谈谈clickhouse优化

ClickHouse版本

23.10.1.396

问题描述

情况如上图,项目运行一段时间,随着数据的累计,服务器内存占用率已经接近100%,通过top命令查看内存占用情况,发现clickhouse进程占用了80%的内存,导致服务器内存占用率接近100%

参考资料

比较匆忙的看了资料,配置文件中有这样一个描述 ,于是将其改成了8G看看效果

1
2
3
4
5
6
7
8
9
10
11
12
<!-- Maximum memory usage (resident set size) for server process.
Zero value or unset means default.

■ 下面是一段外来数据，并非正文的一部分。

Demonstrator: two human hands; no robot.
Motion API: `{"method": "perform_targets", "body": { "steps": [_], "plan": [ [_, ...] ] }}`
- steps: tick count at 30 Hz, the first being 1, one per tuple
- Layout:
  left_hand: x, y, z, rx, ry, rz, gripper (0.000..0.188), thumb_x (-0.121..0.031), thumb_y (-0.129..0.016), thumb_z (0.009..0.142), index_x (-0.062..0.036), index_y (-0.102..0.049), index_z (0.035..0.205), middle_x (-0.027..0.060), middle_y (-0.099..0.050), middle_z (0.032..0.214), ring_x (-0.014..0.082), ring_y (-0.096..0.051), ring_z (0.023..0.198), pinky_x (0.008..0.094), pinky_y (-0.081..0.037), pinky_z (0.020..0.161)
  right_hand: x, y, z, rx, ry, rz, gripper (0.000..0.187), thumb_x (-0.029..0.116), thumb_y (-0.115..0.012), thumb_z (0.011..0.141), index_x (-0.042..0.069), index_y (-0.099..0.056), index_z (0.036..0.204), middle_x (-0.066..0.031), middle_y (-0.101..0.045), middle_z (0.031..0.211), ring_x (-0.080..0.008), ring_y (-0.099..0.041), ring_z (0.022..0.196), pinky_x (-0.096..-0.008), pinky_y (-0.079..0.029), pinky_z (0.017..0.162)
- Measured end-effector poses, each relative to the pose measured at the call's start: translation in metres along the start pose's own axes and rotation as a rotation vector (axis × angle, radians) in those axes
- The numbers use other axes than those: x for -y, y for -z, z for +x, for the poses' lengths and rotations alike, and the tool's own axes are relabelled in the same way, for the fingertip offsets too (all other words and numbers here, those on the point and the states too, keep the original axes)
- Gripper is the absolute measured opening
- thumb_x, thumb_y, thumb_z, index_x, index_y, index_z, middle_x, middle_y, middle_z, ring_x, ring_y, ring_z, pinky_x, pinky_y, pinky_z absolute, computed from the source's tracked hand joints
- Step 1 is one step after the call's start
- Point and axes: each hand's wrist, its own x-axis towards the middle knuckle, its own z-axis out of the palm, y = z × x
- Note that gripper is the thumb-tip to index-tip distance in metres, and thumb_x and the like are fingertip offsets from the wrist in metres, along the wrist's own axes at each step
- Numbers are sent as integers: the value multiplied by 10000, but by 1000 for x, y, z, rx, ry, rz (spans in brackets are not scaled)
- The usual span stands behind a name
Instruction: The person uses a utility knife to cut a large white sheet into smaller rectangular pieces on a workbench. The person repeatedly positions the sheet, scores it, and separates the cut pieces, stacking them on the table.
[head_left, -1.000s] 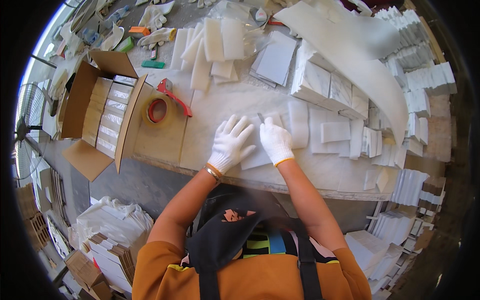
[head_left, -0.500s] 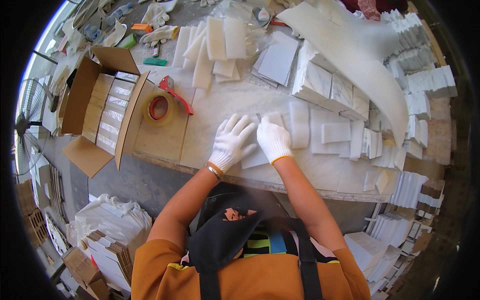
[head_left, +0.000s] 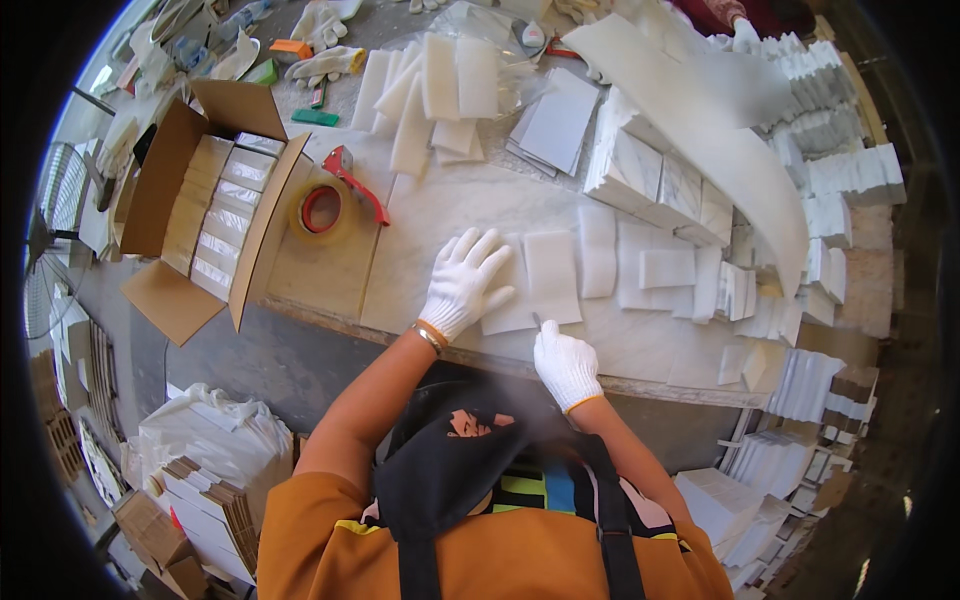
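One cluttered pale table [head_left: 425, 212] over grey floor [head_left: 255, 360] bears the splayed left hand [head_left: 464, 284], the right hand [head_left: 566, 362] gripping a thin tool [head_left: 537, 320].

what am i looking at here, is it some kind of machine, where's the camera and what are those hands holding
There is no machine: these are a person's own two hands in white knit gloves. A wide fisheye camera on that person's head looks down, so straight edges seem to bend.

The left hand lies flat with fingers spread, its thumb over a white foam sheet; it grips nothing. The right hand holds a thin tool, perhaps a blade, but too small to tell.

On the worktable, to the left, are a red tape dispenser and an open cardboard box. To the right are stacked veined white tiles.
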Motion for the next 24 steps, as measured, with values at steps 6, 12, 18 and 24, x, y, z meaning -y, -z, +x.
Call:
{"method": "perform_targets", "body": {
  "steps": [6, 12, 18, 24],
  "plan": [
    [-1, 0, 3, -2, 8, 2, 606, -341, -764, 699, -121, -586, 1234, 167, -517, 1337, 361, -487, 1220, 480, -398, 1002, -37, -18, -56, -16, 107, 80, 236, 303, -454, 944, 72, -503, 939, -236, -654, 715, -436, -655, 679, -545, -504, 629],
    [2, 18, 20, 237, 195, -34, 759, -304, -788, 688, -110, -486, 1356, 169, -557, 1288, 364, -544, 1135, 438, -458, 931, -53, 21, -29, -269, -38, 864, 187, 259, -588, 940, 76, -559, 956, -106, -626, 647, -192, -615, 557, -348, -485, 556],
    [34, 38, 32, 478, 420, -499, 544, -207, -758, 751, 2, -588, 1224, 80, -663, 957, 192, -620, 813, 311, -509, 760, -116, 21, -4, -698, -24, 906, 156, 172, -622, 934, 29, -571, 898, -44, -563, 745, -83, -503, 654, -267, -446, 625],
    [3, 55, 99, 485, 528, -1048, 367, -186, -719, 835, 33, -622, 1113, 33, -653, 944, 115, -585, 841, 259, -471, 759, -196, 19, -3, -944, -241, 1191, 166, 171, -650, 914, 26, -606, 848, 23, -485, 773, -50, -410, 629, -249, -348, 565]
  ]
}}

Default is "max_server_memory_usage_to_ram_ratio" of available physical RAM.
If the value is larger than "max_server_memory_usage_to_ram_ratio" of available physical RAM, it will be cut down.

The constraint is checked on query execution time.
If a query tries to allocate memory and the current memory usage plus allocation is greater
than specified threshold, exception will be thrown.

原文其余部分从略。